▸ **Brief**
Restate all the data word for word and omit the pictures.

▸ **Data excerpt**
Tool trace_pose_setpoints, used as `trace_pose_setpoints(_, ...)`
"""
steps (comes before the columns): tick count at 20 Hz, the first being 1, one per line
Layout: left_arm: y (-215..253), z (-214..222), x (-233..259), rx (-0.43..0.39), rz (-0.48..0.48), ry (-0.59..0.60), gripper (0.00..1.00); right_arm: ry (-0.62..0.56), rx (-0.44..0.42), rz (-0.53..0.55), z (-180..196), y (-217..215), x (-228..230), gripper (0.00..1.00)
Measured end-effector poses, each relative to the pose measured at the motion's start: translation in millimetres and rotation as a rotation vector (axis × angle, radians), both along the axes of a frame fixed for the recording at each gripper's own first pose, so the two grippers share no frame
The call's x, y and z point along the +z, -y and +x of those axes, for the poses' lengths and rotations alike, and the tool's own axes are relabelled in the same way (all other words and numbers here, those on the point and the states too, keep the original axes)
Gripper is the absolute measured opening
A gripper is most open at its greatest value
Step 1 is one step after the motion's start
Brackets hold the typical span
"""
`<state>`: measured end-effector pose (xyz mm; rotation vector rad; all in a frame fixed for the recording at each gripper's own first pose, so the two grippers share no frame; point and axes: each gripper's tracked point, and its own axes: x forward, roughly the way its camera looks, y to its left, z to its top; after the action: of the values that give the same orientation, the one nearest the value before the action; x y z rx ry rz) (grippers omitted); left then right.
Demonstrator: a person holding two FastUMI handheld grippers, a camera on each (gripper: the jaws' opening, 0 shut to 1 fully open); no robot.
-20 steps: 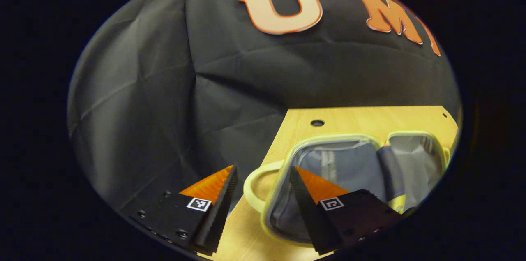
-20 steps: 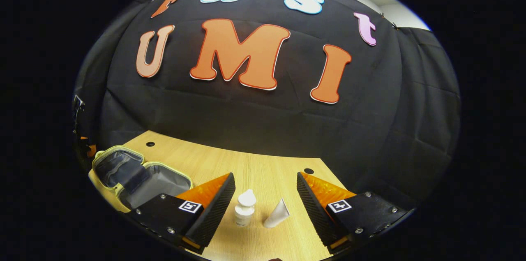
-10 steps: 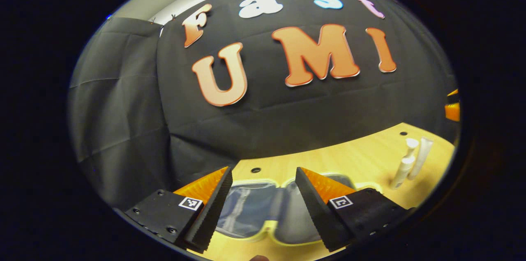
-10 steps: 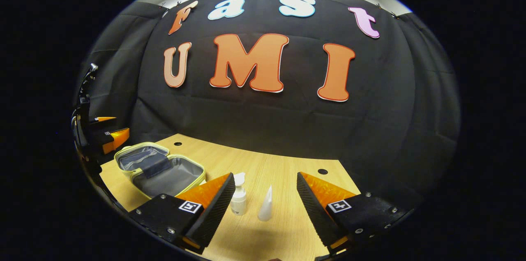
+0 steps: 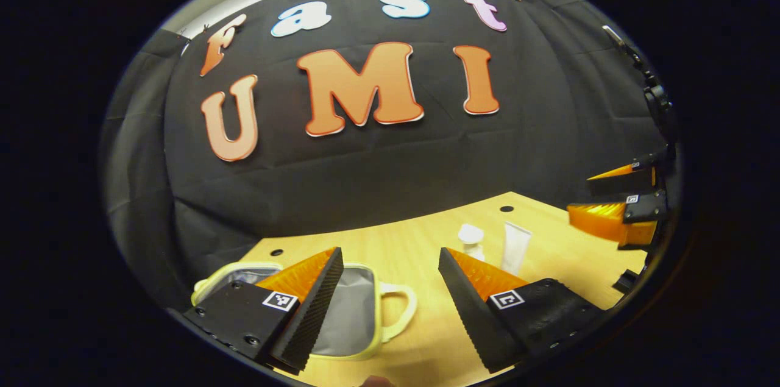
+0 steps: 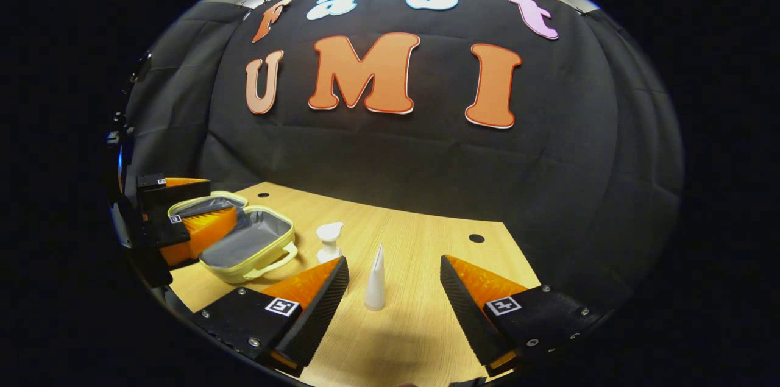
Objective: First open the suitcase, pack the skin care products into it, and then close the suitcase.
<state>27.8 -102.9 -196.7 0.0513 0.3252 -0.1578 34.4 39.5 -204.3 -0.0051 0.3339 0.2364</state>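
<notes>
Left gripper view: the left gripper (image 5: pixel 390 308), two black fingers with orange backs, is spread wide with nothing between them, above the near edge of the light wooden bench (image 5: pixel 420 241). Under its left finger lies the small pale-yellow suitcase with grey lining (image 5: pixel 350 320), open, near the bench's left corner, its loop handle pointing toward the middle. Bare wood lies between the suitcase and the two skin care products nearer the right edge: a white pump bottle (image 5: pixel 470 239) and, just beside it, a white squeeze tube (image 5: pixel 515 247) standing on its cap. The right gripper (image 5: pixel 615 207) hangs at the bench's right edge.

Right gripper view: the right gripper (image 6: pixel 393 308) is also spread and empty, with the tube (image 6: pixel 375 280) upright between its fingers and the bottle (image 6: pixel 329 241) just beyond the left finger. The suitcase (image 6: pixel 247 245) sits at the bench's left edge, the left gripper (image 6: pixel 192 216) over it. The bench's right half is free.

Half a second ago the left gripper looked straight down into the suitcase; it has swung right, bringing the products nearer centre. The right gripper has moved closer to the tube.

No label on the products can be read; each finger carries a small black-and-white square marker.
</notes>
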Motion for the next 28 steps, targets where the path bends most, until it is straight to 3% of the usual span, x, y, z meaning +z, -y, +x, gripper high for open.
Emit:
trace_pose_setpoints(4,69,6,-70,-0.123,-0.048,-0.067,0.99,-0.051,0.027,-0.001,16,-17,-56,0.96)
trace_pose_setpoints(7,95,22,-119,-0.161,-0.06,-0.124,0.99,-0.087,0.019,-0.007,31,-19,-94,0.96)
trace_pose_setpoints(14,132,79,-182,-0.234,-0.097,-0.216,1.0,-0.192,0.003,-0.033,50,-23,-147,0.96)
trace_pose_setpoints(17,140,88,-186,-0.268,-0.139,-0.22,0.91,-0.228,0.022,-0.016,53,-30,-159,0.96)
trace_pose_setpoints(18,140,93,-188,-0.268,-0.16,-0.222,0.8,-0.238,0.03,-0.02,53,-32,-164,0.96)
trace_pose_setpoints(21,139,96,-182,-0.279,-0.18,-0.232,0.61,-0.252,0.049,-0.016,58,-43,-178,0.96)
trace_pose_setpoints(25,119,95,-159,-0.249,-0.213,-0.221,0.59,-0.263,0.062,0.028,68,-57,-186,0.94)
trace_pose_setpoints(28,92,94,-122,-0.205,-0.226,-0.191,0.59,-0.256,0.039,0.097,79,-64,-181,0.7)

▸ **Task result**
Tool trace_pose_setpoints, used as `trace_pose_setpoints(_, ...)`
"""
steps (comes before the columns): tick count at 20 Hz, the first being 1, one per line
Layout: left_arm: y (-215..253), z (-214..222), x (-233..259), rx (-0.43..0.39), rz (-0.48..0.48), ry (-0.59..0.60), gripper (0.00..1.00); right_arm: ry (-0.62..0.56), rx (-0.44..0.42), rz (-0.53..0.55), z (-180..196), y (-217..215), x (-228..230), gripper (0.00..1.00)
Measured end-effector poses, each relative to the pose measured at the motion's start: translation in millimetres and rotation as a rotation vector (axis × angle, radians), both along the axes of a frame fixed for the recording at each gripper's own first pose, so the two grippers share no frame
The call's x, y and z point along the +z, -y and +x of those axes, for the poses' lengths and rotations alike, and the tool's own axes are relabelled in the same way (all other words and numbers here, those on the point and the states too, keep the original axes)
Gripper is the absolute measured opening
A gripper is most open at its greatest value
Step 1 is one step after the motion's start
Brackets hold the typical span
"""
`<state>`: measured end-effector pose (xyz mm; rotation vector rad; all in a frame fixed for the recording at each gripper's own first pose, so the two grippers share no frame; point and axes: each gripper's tracked point, and its own axes: x forward, roughly the way its camera looks, y to its left, z to its top; after the action: of the values that give the same orientation, the one nearest the value before the action; x y z rx ry rz) (grippers omitted); left then right.
Demonstrator: a person holding two FastUMI handheld grippers, a camera on each (gripper: the jaws' opening, 0 shut to 1 fully open); no robot.
-20 steps: 
-20 steps: 
-10 steps: 
-10 steps: 
+0 steps: 
+0 steps: 
Objective: First open the suitcase, pack the skin care products into it, and then close the suitcase.
<state>27.8 -102.9 -196.7 0.0513 0.3252 -0.1578 34.4 39.5 -204.3 -0.0051 0.3339 0.2364</state>
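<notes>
Left gripper view: the left gripper (image 5: pixel 390 308), two black fingers with orange backs, is spread wide with nothing between them, above the near edge of the light wooden bench (image 5: pixel 420 241). Under its left finger lies the small pale-yellow suitcase with grey lining (image 5: pixel 350 320), open, near the bench's left corner, its loop handle pointing toward the middle. Bare wood lies between the suitcase and the two skin care products nearer the right edge: a white pump bottle (image 5: pixel 470 239) and, just beside it, a white squeeze tube (image 5: pixel 515 247) standing on its cap. The right gripper (image 5: pixel 615 207) hangs at the bench's right edge.

Right gripper view: the right gripper (image 6: pixel 393 308) is also spread and empty, with the tube (image 6: pixel 375 280) upright between its fingers and the bottle (image 6: pixel 329 241) just beyond the left finger. The suitcase (image 6: pixel 247 245) sits at the bench's left edge, the left gripper (image 6: pixel 192 216) over it. The bench's right half is free.

Half a second ago the left gripper looked straight down into the suitcase; it has swung right, bringing the products nearer centre. The right gripper has moved closer to the tube.

No label on the products can be read; each finger carries a small black-and-white square marker.
</notes>
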Motion for the next 28 steps, targets where the path bends most, until it is straight to 3% of the usual span, x, y, z meaning +z, -y, +x, gripper high for open.
Emit:
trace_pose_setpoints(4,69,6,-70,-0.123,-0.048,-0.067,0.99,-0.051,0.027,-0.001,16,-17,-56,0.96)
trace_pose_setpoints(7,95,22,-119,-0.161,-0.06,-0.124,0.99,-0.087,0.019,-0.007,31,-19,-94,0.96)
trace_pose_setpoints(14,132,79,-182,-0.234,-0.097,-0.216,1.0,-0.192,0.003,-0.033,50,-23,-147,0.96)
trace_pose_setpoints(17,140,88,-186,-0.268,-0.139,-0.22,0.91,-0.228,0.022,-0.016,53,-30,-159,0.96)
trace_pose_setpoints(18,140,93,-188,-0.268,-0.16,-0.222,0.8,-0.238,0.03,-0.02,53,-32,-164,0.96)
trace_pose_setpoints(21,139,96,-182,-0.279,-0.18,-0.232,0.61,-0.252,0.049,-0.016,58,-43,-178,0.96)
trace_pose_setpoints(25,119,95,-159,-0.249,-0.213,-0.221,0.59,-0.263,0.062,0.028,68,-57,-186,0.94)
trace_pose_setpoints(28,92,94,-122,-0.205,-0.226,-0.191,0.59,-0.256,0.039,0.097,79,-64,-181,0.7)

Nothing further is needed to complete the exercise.